Después de la eclosión el intestino del pollo tiene 48 horas como tiempo muy critico para la primera colonización ya sea por bacterias benéficas o patógenas. En este tiempo hay una carrera por ocupar los receptores en el intestino conocidos como “toll like receptors”. que son expresados en las paredes intestinales. La carrera contra reloj comienza porque los receptores para bacterias no son específicos y así como probióticos, patógenos se pueden adherir, y dependiendo del microorganismo respuestas inmunes anti-inflamatorias, pro-inflamatorias o de tolerancia ocurrirán.
Por ello, se recomienda la incorporación de suplementos probióticos a base de lactobacilos a temprana edad, estos aditivos conocidos por su modo de acción de “competitividad exclusiva”, ayudan a inocular el intestino con bacterias probióticas esenciales para la iniciación y desarrollo de respuestas inmunes anti-inflamatorias, una mejor arquitectura de las vellosidades intestinales, lo que resulta en un mejor arreglo y fortalecimiento de las uniones estrechas entre los enterocitos del intestino lo que evita la translocación de bacterias y que se desarrolle la condición conocida como Condronecrosis Bacteriana con Osteomielitis (Cojera por CBO), así como una mayor superficie intestinal para una absorción de nutrientes óptima.

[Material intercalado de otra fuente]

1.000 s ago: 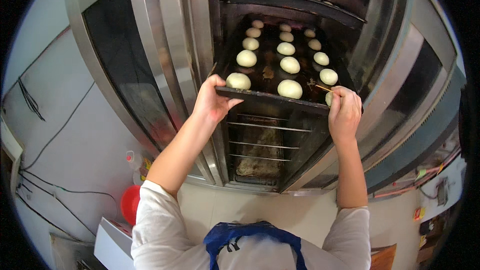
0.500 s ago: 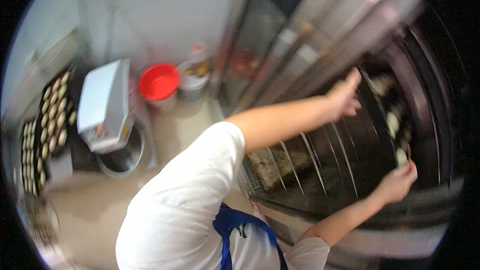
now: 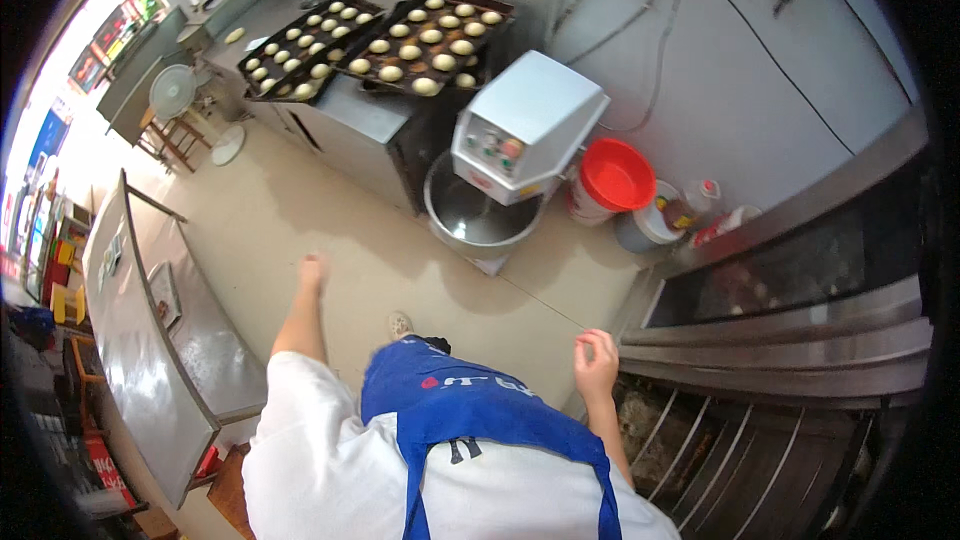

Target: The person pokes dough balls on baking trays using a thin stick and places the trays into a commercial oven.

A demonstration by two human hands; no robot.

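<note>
Left of the mixer, a steel counter carries two dark trays, the left tray and the right tray, both set with rows of pale round buns, as I watch from a distance through the head camera. Just right of the mixer stands a red tub, with a grey bucket and a bottle farther along the wall. Well left of the mixer, past the counter, are a fan and a stool; nearer me on that side stands a steel cart. Beige floor runs in front of the mixer, and to its right I see the oven, wire racks showing inside.

In front of the mixer and to its left, the left hand is blurred; I cannot tell how its fingers are set. In front and to its right, beside the oven, the right hand has its fingers curled toward the thumb; whether they grip anything, I cannot tell.

A second ago both hands were on a bun tray at the oven, the right with a thin stick. My view has since swung left, and the hands are well apart, off that tray.
</note>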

Una vez establecida una microbiota sana, el uso de otros aditivos a base de compuestos fitogénicos o ácidos orgánicos es recomendado. Dependiendo de su composición estos aditivos tendrán diferentes funciones. En el caso de incorporar fitogénicos se le dará un mayor soporte a la modulación de la microbiota ya que estos compuesto reducen la carga patógena en el intestino por bacterias Gram positivas como lo son cierto grupo de clostridias, lo que deriva en una reducción de la inflamación intestinal debido a la disminución de la expresión del factor NF-kB, esto le permite al huésped una mayor conservación de energía y un mejor aprovechamiento de los nutrientes.
Otra opción puede ser el uso de ácidos orgánicos, los ácidos orgánicos de cadena corta han demostrado su capacidad de inhibir el crecimiento de bacterias Gram negativo, como lo son Salmonella y E.coli. El uso de una o mas de estas herramientas preventivas dependerá del reto patológico que se tenga como objetivo controlar. En el caso de enfermedades derivadas de la contaminación por parásitos como Eimeria, es recomendado usar vacunas anticoccidiales en conjunto con probióticos, recientemente se demostró que el uso de ambas herramientas tuvo un impacto positivo en los parámetros zootécnico de las aves y en el puntaje de la lesión por coccidia después de la inducción experimental de coccidiosis
Dicha combinación disminuyo la mortalidad por infección de coccidia. Demostrando que los probióticos excluyen de manera competitiva patógenos entéricos como Clostridium perfringes que podrían haber coincidido con la vacunación contra la coccidia y derivado en una infección secundaria. El efecto modulador de la respuesta inmune por medio de los probióticos Lactobacillus y Bifidobacteria resulto en una mejorar a la eficacia de la vacuna, lo cual sugiere un efecto beneficioso de la combinación sobre la digestión y la salud intestinal general.